Can't I just thank God for all the blessings that he has bestowed on us without lapsing into another scolding reminder of "white privilege?"
New York Times opinion columnist among many others, declares in The Horrible History of Thanksgiving:
I spent most of my life believing a gauzy, kindergarten version of Thanksgiving, thinking only of feasts and family, turkey and dressing.
I was blind, willfully ignorant, I suppose, to the bloodier side of the Thanksgiving story, to the more honest side of it.
But I’ve come to believe that is how America would have it if it had its druthers: We would be blissfully blind, living in a soft world bleached of hard truth. I can no longer abide that.
The Daily Beast laments that
the country uses the myth of the First Thanksgiving to make it appear that Indians consented bloodlessly to colonialism....The myth tells that supposedly friendly Indians (rarely identified by tribe) voluntarily gifted their country to the Pilgrims in order to lay the foundations for a white, Christian, democratic United States. [Emphasis added.]
We read that Thanksgiving is "a long American tradition of white people insisting that Indians should disappear." Or about how children's minds are being corrupted by racist Thanksgiving pageants. And, of course, there's "Thanksgiving privilege."
Enough, already. Can't it simply be a national day of thanks for our blessings? Of which we have many, probably a lot more than we deserve. Thanks, especially, for a forgiving and merciful God, for all our transgressions, including the way Native Americans were treated?
Yes, American Indians were driven from their lands, ravaged by European diseases and betrayed time after time by empty promises. God forgive those who did that.
But the extent that the concept of Thanksgiving Day is being attacked, trashed and pasted by the woke left has gone beyond ridiculous and has entered the land of its own mythology.
Among them is the above assertion that the "First Thanksgiving" memorializes the idea that Indians "voluntarily gifted their country." This is not what we were taught in my school or in any other school I know of. There was nothing voluntary about it. The history I was taught included the wars waged against and by Indians to protect their themselves, their families and villages. The history I was taught told of the "braves" who were noble and skilled warriors
By the way, the history I was taught included the story about how the Indians came to the rescue of starving Pilgrims by providing food and teaching them essential survival lessons.

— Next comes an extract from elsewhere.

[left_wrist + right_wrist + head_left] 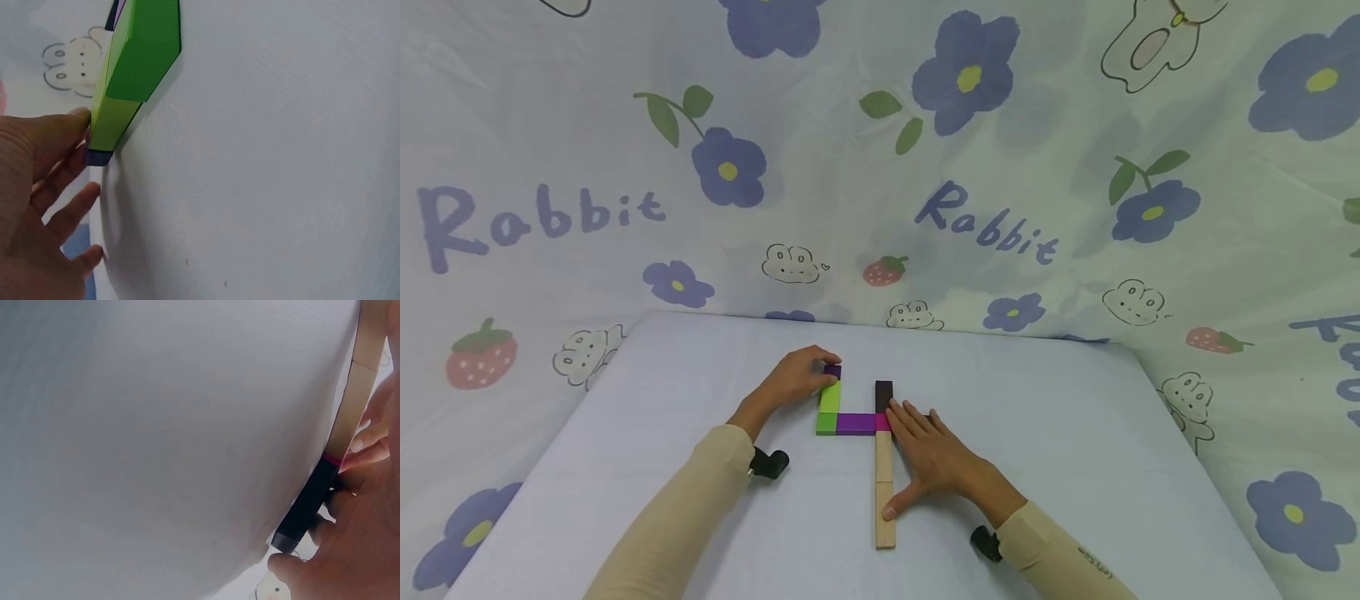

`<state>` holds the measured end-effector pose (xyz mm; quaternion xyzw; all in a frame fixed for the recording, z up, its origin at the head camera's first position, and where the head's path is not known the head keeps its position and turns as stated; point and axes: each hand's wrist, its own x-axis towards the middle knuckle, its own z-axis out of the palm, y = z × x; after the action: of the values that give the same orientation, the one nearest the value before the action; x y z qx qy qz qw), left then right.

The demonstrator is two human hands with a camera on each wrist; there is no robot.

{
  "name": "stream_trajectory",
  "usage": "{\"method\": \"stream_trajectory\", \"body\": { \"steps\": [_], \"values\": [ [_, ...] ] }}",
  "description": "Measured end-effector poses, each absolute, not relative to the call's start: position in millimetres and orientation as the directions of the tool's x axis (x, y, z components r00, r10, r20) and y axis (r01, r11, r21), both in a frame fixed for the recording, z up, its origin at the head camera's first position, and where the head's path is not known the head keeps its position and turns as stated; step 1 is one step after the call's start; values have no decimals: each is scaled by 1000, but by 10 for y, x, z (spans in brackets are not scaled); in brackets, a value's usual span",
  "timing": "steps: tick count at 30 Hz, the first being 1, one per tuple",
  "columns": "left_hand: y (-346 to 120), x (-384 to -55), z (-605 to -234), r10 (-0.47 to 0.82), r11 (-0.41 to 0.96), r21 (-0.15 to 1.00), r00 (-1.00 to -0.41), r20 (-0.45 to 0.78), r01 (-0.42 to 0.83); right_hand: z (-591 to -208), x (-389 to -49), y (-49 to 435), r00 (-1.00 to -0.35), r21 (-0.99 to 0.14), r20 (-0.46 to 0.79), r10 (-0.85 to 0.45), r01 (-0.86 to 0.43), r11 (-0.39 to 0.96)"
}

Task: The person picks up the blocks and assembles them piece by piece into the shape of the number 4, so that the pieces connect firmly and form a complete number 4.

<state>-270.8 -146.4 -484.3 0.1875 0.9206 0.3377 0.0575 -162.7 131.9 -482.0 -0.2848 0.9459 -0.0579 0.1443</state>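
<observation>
My left hand (801, 372) pinches a small dark purple block (832, 370) between thumb and index finger, at the far end of a lime green block (830, 397). Toward me follows a green block (826, 424), and a purple block (856, 424) runs right from it to a magenta block (882, 422). Beyond the magenta one lies a black block (883, 396). Two plain wooden blocks (884, 456) extend from it toward me. My right hand (936, 457) lies with fingers extended along the right side, thumb on the nearer wooden block, partly hiding another black piece (928, 417).
The blocks lie on a white-covered table (1037, 400). Behind it hangs a curtain (820, 167) printed with flowers, rabbits and strawberries. Each wrist carries a small black camera, the left camera (770, 463) close above the cloth.
</observation>
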Motion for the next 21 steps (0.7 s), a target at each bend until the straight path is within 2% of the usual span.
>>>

But the history I was taught also included more than tales of victimization. The history I was taught was (unlike today's woke) two-sided that included the good and the bad of both sides.
In it, we learned that Indians committed their own atrocities, such as the Fort Dearborn massacre of innocent civilians near the present-day McCormick Place that the woke now want to falsely claim was an even-handed "battle." True history recounted how the Indian tribes battled each other before and after the Europeans arrived.
Abraham Lincoln declared a national day of thanks because
No human counsel hath devised nor hath any mortal hand worked out these great things. They are the gracious gifts of the Most High God, who, while dealing with us in anger for our sins, hath nevertheless remembered mercy.
It has seemed to me fit and proper that they should be solemnly, reverently and gratefully acknowledged as with one heart and one voice by the whole American People. (Read the entire declaration here.)
The woke are guilty of a logical fallacy. We can both thank God and be cognizant of the wrongs committed against the indigenous peoples. It's something they fail to understand in their self-righteous, never-ending campaign to divide us.